# Fetching Data from SQL

This notebook is used to access the neue Fische postgresSQL database to retreive the needed information as a csv file. As this csv file will be part of this project by its end, there is no need to run this notebook.
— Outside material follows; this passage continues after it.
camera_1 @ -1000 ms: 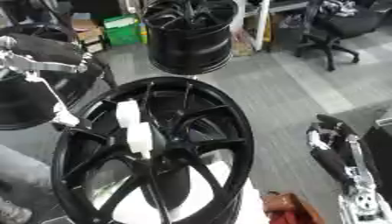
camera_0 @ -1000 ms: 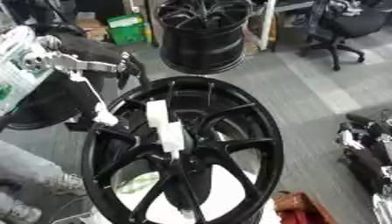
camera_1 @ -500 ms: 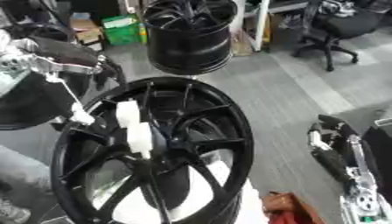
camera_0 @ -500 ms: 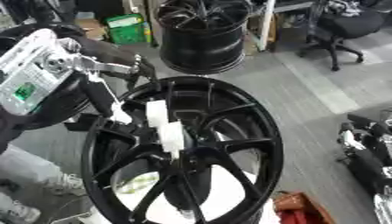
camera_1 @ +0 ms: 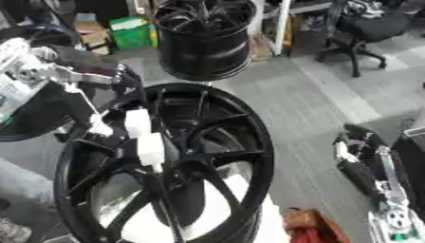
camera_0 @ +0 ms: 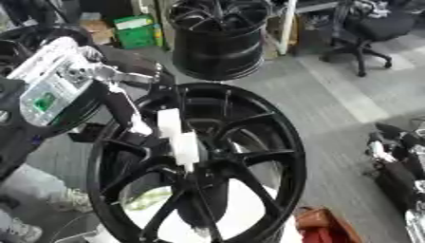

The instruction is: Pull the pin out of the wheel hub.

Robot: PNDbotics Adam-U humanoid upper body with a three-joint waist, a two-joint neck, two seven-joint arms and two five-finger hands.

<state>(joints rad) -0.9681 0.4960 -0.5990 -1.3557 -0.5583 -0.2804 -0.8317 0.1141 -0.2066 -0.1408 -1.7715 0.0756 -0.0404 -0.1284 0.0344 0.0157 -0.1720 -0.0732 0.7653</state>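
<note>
- Fingers of the left robot hand (camera_0: 124, 102) reach in from the far left, thin and fairly straight, their white tips at the wheel hub's (camera_0: 274, 156) left rim, just left of the pin.
- White pin (camera_0: 178, 142) sticks out of the black hub's centre, where the spokes meet.
- Right robot hand (camera_1: 365, 166) rests at the right edge; whether its fingers are apart or together is unclear.

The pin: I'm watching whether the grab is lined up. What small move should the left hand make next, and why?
Probably move the left hand a little right to close on the white pin. The pin sits in the wheel hub, and the hand is beside it, not yet round it.
</note>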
It just serves documentary purposes especially to see the initial query used to generate the csv.


## Connecting to PostgreSQLusing psycopg2

The access to the DB is managed via the `.env`-File, therefore the access data is not part of this repo. 


In [31]:
# Necessary imports

import pandas as pd
import psycopg2
import os
from dotenv import load_dotenv

In [38]:
# This code loads the .env and reads the information from it

load_dotenv()

DATABASE = os.getenv('DATABASE')
USER_DB = os.getenv('USER_DB')
PASSWORD = os.getenv('PASSWORD')
HOST = os.getenv('HOST')
PORT = os.getenv('PORT')

In [39]:
# Creating connection object conn while using the connect() method

conn = psycopg2.connect(
    database=DATABASE,
    user=USER_DB,
    password=PASSWORD,
    host=HOST,
    port=PORT
)

Now we can run SQL-Queries with `cur.execute('QUERY')` and then run `cur.fetchall()` to get the data:

In [42]:
# Creating a cursor to execute PostgreSQL commands in a database session with python
cur = conn.cursor()

# Saving the SQL Statement on a separate variabel
query_string = "SELECT * FROM eda.king_county_house_details kchd JOIN eda.king_county_house_sales kchs ON (kchd.id = kchs.house_id) ORDER BY kchd.id"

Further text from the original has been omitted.